第5部第20話(エピローグ)
やるだけの全てのバトルを終え、C1グランプリの舞台から去った瑠璃。
もう瑠璃は、サーキットをこのS2000で走ることは無いだろう。そう思うと少しだけ
寂しいような気もしたが、バトルバトルの連続にはもう飽きた。
あとはこのS2000をどう処分するかだ。それを相談しに、瑠璃は京介の元へ向かう。
「そうか、引退するのか…。まぁ、俺は止めはしないさ。君が自分で決めたことならそうすればいい。
で…このS2000をどうにかしたいのか?」
「はい。
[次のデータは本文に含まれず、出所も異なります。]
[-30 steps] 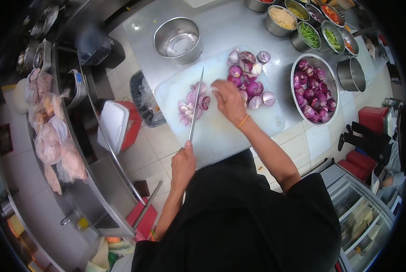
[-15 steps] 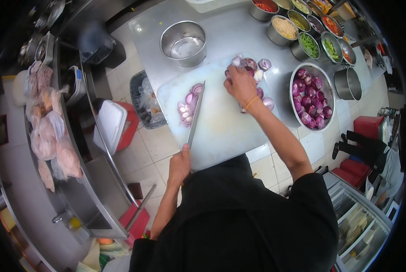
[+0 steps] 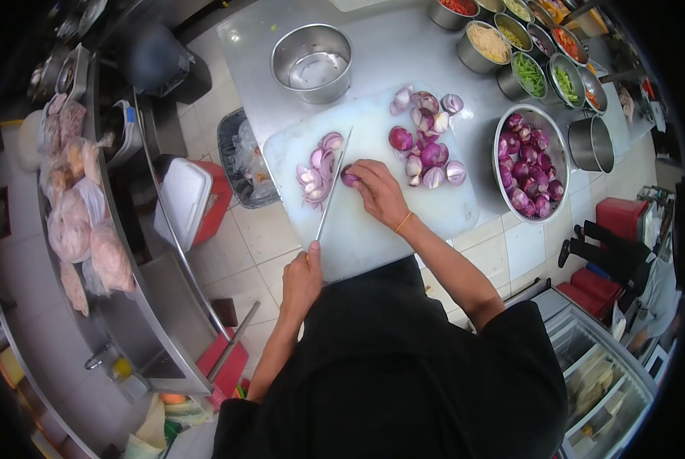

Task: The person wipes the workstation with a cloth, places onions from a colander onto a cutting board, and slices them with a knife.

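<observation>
My left hand (image 3: 302, 277) is wrapped round the handle of a long knife (image 3: 331, 187). Its blade points away from me across a white cutting board (image 3: 373, 237). Just right of the blade, the fingers of my right hand (image 3: 380, 195) pinch a purple onion (image 3: 349, 177), largely covered by them. Sliced onion (image 3: 317, 174) lies in a pile left of the blade. Several peeled onions, whole and cut, form a group (image 3: 426, 145) on the right part of the board.
A steel pot (image 3: 312, 67) stands beyond the board. To the right sits a colander (image 3: 562, 164) full of purple onions, beside an empty steel pot (image 3: 592, 144). Steel containers of chopped vegetables (image 3: 527, 75) crowd the far right corner. A lined bin (image 3: 239, 161) stands left of the table.
My right hand has moved from the onion group leftward and nearer to me, bringing an onion beside the blade. My left hand still grips the knife in nearly the same place.
</observation>
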`<state>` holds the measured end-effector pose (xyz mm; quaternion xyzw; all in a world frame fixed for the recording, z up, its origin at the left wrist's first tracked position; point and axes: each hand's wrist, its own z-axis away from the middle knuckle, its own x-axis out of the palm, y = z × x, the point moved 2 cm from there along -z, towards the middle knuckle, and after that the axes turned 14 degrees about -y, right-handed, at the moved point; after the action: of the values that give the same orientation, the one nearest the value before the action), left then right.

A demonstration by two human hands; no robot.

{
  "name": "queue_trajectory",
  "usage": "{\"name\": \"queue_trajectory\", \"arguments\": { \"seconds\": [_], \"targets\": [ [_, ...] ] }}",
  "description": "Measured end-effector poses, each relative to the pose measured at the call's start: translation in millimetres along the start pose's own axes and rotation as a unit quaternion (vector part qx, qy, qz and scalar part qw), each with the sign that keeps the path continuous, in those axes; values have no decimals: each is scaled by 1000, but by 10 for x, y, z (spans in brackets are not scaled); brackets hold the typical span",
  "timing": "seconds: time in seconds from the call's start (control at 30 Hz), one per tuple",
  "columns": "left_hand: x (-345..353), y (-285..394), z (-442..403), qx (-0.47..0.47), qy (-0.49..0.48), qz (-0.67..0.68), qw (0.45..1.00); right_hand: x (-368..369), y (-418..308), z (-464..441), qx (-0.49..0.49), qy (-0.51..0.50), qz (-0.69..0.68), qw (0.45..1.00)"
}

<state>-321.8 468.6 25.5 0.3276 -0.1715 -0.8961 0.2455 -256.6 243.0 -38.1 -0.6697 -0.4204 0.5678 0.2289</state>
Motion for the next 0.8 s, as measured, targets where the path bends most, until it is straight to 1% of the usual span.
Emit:
{"name": "queue_trajectory", "arguments": {
  "seconds": [0.1,0.23,0.3,0.33,0.37,0.43,0.47,0.57,0.67,0.77,0.8],
  "targets": [
    [-12,31,90,-1,-2,-17,1000,-22,47,-51,14,-44,-11,999],
    [-22,-57,313,-18,-9,-49,999,-16,84,-52,8,-47,-26,998],
    [109,-321,206,2,-3,-90,996,-9,82,-56,6,-47,-37,998],
    [128,-351,194,9,0,-110,994,-13,95,-48,9,-44,-30,999],
    [151,-367,157,3,-5,-91,996,-3,99,-36,12,-45,-28,998],
    [26,-54,-49,1,-6,-53,999,22,92,-40,18,-48,-29,998],
    [-34,63,-23,-8,-8,-47,999,16,84,-27,26,-50,-32,998],
    [-30,12,92,0,-3,-50,999,-48,83,-90,22,-48,-32,998],
    [11,-52,283,-19,-16,-64,998,-21,71,-33,17,-38,-36,998],
    [183,-163,104,-22,-4,-81,996,-9,108,-34,22,-27,-39,999],
    [148,-92,53,-17,-6,-75,997,8,101,-34,23,-25,-42,999]
  ]
}}
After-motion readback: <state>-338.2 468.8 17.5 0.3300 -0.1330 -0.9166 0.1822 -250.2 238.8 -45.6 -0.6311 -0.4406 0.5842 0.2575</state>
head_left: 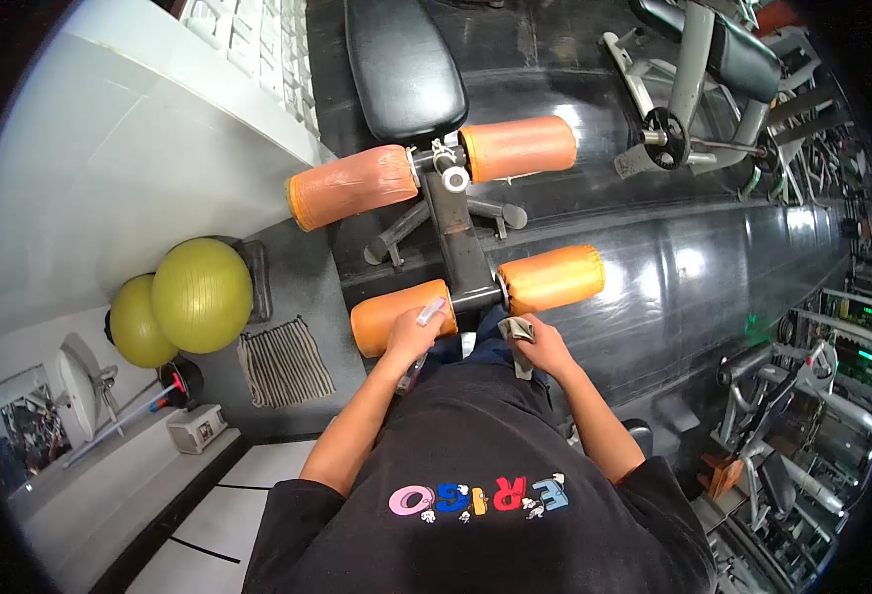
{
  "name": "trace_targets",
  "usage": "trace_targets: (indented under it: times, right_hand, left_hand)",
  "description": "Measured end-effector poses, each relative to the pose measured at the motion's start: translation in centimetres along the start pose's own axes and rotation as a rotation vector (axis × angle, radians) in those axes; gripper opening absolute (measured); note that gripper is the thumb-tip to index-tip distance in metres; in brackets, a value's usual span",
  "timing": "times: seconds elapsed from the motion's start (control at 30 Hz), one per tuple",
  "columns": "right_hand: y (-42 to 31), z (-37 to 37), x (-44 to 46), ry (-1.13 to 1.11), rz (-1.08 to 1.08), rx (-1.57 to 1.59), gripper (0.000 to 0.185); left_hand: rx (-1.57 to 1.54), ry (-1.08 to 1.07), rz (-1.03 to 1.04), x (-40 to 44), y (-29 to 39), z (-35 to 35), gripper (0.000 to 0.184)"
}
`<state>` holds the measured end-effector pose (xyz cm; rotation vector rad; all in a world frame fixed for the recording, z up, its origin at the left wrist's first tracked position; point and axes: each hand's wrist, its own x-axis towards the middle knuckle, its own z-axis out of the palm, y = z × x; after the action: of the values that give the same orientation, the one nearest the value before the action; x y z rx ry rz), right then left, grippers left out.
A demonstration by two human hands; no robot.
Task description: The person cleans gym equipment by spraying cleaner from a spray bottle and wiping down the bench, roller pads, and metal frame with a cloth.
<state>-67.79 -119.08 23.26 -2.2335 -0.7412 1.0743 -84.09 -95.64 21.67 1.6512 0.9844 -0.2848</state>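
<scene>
My left hand [413,340] is closed round a clear spray bottle with a pinkish-white top [431,311], close to the lower left orange roller pad [376,323]. A folded greyish cloth [519,340] hangs from my right hand [544,348], whose fingers grip it just below the lower right orange pad [553,279]. Both lower pads sit on a dark metal frame [458,238]. Farther up, two more orange-covered pads, left [357,184] and right [521,148], flank a white-ringed round end [455,179]. A black padded bench [403,69] extends beyond them.
Two yellow-green exercise balls [201,295] rest by the white wall at left, near a striped mat [285,363]. A weight machine [698,89] stands at upper right. More gym equipment [802,426] lines the right side.
</scene>
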Motion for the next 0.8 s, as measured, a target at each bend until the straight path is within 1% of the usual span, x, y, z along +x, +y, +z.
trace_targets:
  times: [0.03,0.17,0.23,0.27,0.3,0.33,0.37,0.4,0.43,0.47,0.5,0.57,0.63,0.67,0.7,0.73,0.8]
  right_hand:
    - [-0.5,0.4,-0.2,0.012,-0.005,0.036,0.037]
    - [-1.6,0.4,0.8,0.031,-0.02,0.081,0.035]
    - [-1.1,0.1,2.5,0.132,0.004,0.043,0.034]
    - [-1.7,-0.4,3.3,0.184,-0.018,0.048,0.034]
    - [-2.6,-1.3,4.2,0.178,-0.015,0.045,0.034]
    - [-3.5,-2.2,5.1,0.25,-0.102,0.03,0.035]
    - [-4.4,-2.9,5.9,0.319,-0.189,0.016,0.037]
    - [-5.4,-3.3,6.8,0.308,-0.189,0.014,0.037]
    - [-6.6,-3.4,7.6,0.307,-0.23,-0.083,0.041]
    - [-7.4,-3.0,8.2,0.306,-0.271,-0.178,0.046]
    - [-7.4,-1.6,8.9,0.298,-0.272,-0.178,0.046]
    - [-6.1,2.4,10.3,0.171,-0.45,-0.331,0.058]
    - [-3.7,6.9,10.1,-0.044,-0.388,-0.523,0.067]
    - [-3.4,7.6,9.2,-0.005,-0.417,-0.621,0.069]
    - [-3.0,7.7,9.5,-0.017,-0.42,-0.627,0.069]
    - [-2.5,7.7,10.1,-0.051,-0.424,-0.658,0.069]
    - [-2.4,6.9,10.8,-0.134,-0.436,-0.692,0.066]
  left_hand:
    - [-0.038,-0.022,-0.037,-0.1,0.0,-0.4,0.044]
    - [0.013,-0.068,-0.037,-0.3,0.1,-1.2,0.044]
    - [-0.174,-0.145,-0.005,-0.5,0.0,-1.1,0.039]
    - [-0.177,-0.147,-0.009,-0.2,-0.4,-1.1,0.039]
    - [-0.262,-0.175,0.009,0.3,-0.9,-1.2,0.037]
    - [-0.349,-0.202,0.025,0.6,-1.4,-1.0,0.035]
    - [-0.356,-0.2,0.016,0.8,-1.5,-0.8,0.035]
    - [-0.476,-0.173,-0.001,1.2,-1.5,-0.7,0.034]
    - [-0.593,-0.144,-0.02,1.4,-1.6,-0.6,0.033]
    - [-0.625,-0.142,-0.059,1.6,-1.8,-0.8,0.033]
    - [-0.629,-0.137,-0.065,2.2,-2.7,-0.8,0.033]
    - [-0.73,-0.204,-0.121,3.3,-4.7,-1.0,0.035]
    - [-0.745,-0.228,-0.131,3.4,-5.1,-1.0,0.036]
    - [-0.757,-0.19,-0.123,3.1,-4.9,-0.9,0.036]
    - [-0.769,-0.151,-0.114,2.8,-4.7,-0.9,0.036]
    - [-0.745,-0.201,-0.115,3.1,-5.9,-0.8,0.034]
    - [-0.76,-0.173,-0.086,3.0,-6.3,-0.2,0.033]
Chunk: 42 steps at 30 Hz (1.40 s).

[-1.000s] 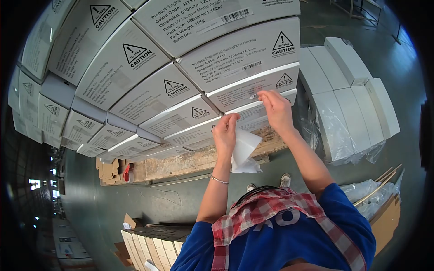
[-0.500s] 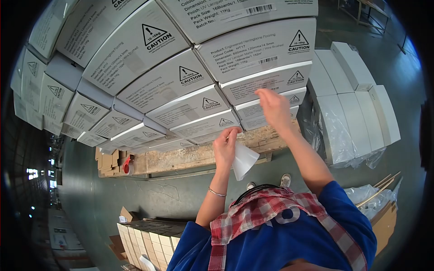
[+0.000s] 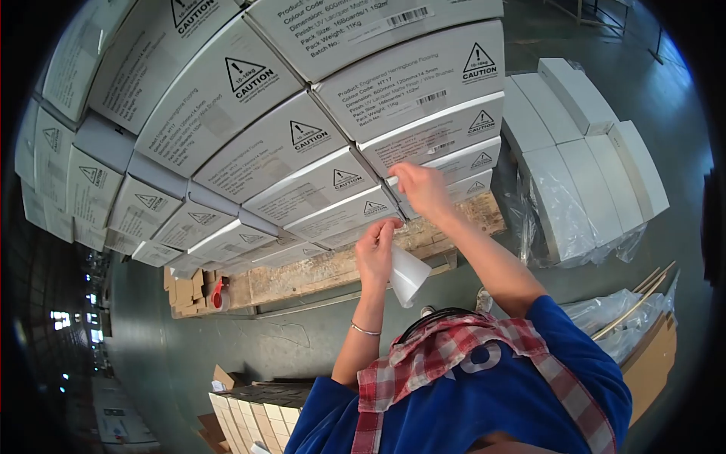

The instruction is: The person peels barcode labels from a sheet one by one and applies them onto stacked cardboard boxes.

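Note:
My left hand [image 3: 376, 253] is closed on a curled white sheet [image 3: 410, 272], which hangs from the fingers toward the floor. Above and to its right, my right hand [image 3: 422, 188] is held in a pinch in front of the stacked white flooring cartons [image 3: 412, 83]. Whatever its fingertips hold, if anything, is too small to make out. Printed text, a barcode and a black caution triangle mark the carton ends. Near my left fingertips, the lowest cartons meet the worn wooden platform [image 3: 325, 272].
A red tape dispenser [image 3: 218, 293] lies by folded cardboard [image 3: 184, 291] at the platform's left end. More white cartons [image 3: 578, 181] with loose plastic wrap stand to the right. Pale stacked boards [image 3: 253, 416] are at lower left. Plastic and wooden strips [image 3: 635, 303] lie at lower right.
My right hand has moved left and slightly down along the carton ends, closer to my left hand. The left hand keeps its hold on the white sheet. The view has shifted slightly.

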Tool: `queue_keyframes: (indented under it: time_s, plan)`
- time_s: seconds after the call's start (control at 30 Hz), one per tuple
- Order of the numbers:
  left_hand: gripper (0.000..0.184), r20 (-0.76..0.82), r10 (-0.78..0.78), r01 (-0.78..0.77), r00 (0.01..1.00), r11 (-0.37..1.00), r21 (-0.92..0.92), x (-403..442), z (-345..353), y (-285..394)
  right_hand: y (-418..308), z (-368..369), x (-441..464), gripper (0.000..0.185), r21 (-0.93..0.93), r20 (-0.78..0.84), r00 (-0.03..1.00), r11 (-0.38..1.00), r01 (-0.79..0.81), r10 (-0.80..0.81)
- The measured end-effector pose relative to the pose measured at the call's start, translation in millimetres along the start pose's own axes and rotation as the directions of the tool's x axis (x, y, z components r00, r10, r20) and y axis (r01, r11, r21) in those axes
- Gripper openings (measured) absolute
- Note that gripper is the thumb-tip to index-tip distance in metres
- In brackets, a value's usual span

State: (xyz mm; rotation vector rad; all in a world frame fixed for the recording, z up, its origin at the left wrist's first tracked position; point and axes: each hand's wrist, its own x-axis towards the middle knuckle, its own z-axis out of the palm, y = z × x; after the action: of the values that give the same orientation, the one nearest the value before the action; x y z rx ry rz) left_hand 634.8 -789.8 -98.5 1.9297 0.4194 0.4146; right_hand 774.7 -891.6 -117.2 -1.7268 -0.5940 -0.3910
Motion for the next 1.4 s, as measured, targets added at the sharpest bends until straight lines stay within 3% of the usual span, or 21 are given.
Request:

それで普通の車を買って、それで過ごそうと思ってます」
「うーん…あ、そうだ。確か…」
そういうと京介は立ち上がり、店の裏口から外へと出て行った。…と思えばすぐに戻ってきた。
「ちょっとこっち来てみろよ」
言われるがまま裏口から外に出ると、そこには1台の赤い車が。
「これは…?」
「ああ、デモカー用に中古で買ったこの車だったんだがな、結局整備だけして中身は手付かずだ。もしよかったらこれに乗るか?」
その言葉に瑠璃は目を見開いた。
「ええ!? でもこれを私が乗るとなると、デモカーは…」
「だからその代わりに、俺が名義変更をして、このS2000をここのデモカーにするんだよ。これならS2000も処分できて
新しい車もタダで手に入る。どうだ? 悪くない条件だと思うぜ」
それならいいかもしれない。
瑠璃はポケットからS2000の鍵がついたキーホルダーを取り出し、S2000の鍵だけを取って京介に渡した。
「後は…よろしくお願いします」
「任せておけ。大事に扱うさ。名義変更は俺がやっておくから心配するな」
途中からS2000のチューンをしてくれて、さらに新しい車まで用意してくれた京介。
瑠璃は自分でも知らず知らずのうちに、京介に不思議な感情を抱いていた。
「京介さん…」
「何だ?」
瑠璃はそんな京介の一瞬の隙を突き、京介の頬にキスをした。
「今までどうもありがとうございました。これで心置きなく引退できます。では失礼します!」
「え…いやあの…ちょ…」
京介が引き止める前に、瑠璃は京介からもらった車、BB6プレリュードのスペックSに乗り込み、去っていったのだった。
(キス…されちまった…)
その後、プレリュードでサーキットへ行くようにはなったが、バトルはしなくなった瑠璃。
今までとは違う形で、車と付き合っていく。
そう決めて今日も、瑠璃の1日の生活が始まる。